*Artigo originalmente publicado no Jornal da Ciência
Kofi Annan, ex-secretário geral das Nações Unidas, ONU, observou que era muito difícil justificar aos jovens que os direitos de propriedade valem mais do que os direitos humanos.
Direitos de propriedade que, ao dificultar o acesso às informações científicas, não permitem à ciência contribuir para dar significado moral ao mundo.
Os resultados das pesquisas devem circular livremente para que possamos verificar se os resultados são consistentes e, de fato, aliviam a ‘fadiga humana’ de todos e não só de alguns e não comprometem o ambiente em que vivemos.
Sabemos, por exemplo, que os testes clínicos dos medicamentos, sejam eles positivos ou negativos, são considerados propriedade dos fabricantes pelos tratados internacionais que regulam a propriedade industrial.
Só eles determinam se podem ou não ser divulgados, podendo assim impedir a produção de genéricos e as pesquisas em medicamentos.
Devemos defender que a pesquisa científica fundamental, em qualquer área, deve ser realizada em instituições laicas, comprometidas em divulgar as descobertas e informações que produzem, dando a elas o pleno domínio público.
As informações cientificas resultantes das pesquisas, na sociedade ou na natureza, não podem gerar segredos de negócios, de propriedade de alguns. Os segredos geram monstros.
Devem, isso sim, ser realizadas em instituições laicas e públicas que respeitem os direitos humanos acima de outros interesses, sejam eles de propriedade, econômicos ou religiosos.

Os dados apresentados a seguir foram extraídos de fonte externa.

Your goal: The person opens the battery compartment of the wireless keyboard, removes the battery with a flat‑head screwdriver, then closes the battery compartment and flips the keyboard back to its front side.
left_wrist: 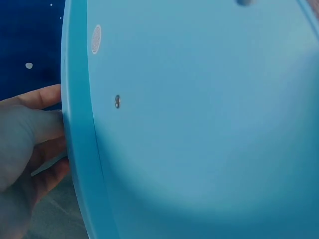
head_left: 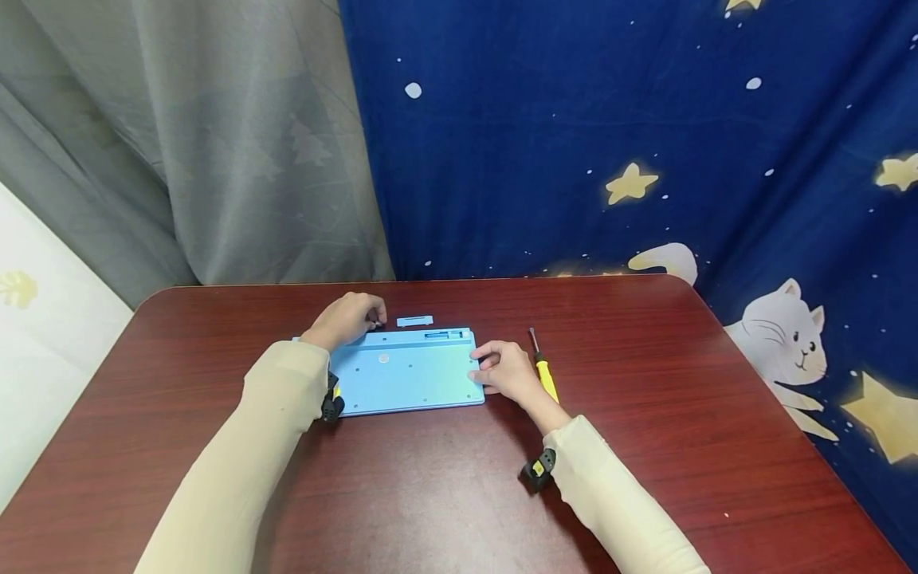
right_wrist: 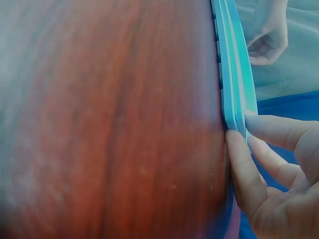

Pelo valor próprio do conhecimento, nas ciências humanas, ambientais e naturais, e sua influência na sociedade, as instituições cientificas devem ser conduzidas democraticamente e ser obedientes às determinações da Constituição que rege o pacto de cooperação social do País em que vivemos.
Uma Constituição que afirma o apoio do Estado à defesa dos direitos humanos e do meio ambiente, e defende que o acesso à ciência, saúde e a educação são um direito de todos os cidadãos brasileiros. Um direito de todos os seres humanos.
Aprendemos também, nestes dias dramáticos, que a solidariedade e a indignação, além da ciência, são também necessárias, para que possamos atribuir valor moral ao mundo em que vivemos.
Aprendemos que para promover o progresso da ciência com ética devemos, além de cientistas, ser também cidadãos solidários e indignados, participar da vida política do país.
A Constituição de 1988, que selou a derrubada da ditadura e estabeleceu um novo programa de direitos e deveres para a nossa sociedade, determinou que a boa saúde como a boa educação devem ser garantidas a todos e os recursos necessários devem ser encontrados para que bem funcionem em toda parte.
Verificamos com a trágica pandemia da Covid-19 que estes sistemas não funcionam como previsto. O demonstram a tosca desobediência às recomendações de confinamento e a criminosa falta de hospitais e UTIs equipadas. Aqui no Amazonas, os municípios do interior não têm hospitais equipados com UTIs e muitas vezes distam dias de barco dos primeiros socorros.
O sistema de saúde público atento aos direitos humanos de todos foi sabotado em favor de interesses de poucos. Dominado pelos direitos de propriedade e valores de mercado se mostrou incapaz de oferecer os progressos do conhecimento e da ciência para combater a pandemia. Outros países com sistemas de saúde mais sólidos o combateram melhor.
Outros ainda, em que o sistema de saúde privado prevalece, sofreram o mesmo revés. A pandemia demonstrou tragicamente as consequências do domínio do direito de propriedade sobre os direitos humanos.
Para que a ciência possa de fato contribuir para combater pandemias, a da Covid-19 e outras, deverá defender de modo intransigente o domínio público da informação cientifica e os princípios de livre circulação do conhecimento.
Nestes dias lemos que os laboratórios que buscam encontrar a vacina para a Covid-19 têm trocado informações sobre os sequenciamentos dos genomas do vírus e suas mutações. É um passo importante.
Circulou, dias atrás, a notícia que Donald Trump, presidente dos EUA, queria comprar os direitos de propriedade exclusiva de uma vacina anti-Covid 19, produzida na Alemanha.
Não foi atendido pelo laboratório que estava desenvolvendo o medicamento. Mas revelou que uma vacina, que poderia contribuir para aliviar os sofrimentos na pandemia, poderia ser propriedade de uma só nação.
Se isso vier a ocorrer, como iríamos explicar aos jovens que os direitos de propriedade de um país valem mais do que os direitos de todos os humanos.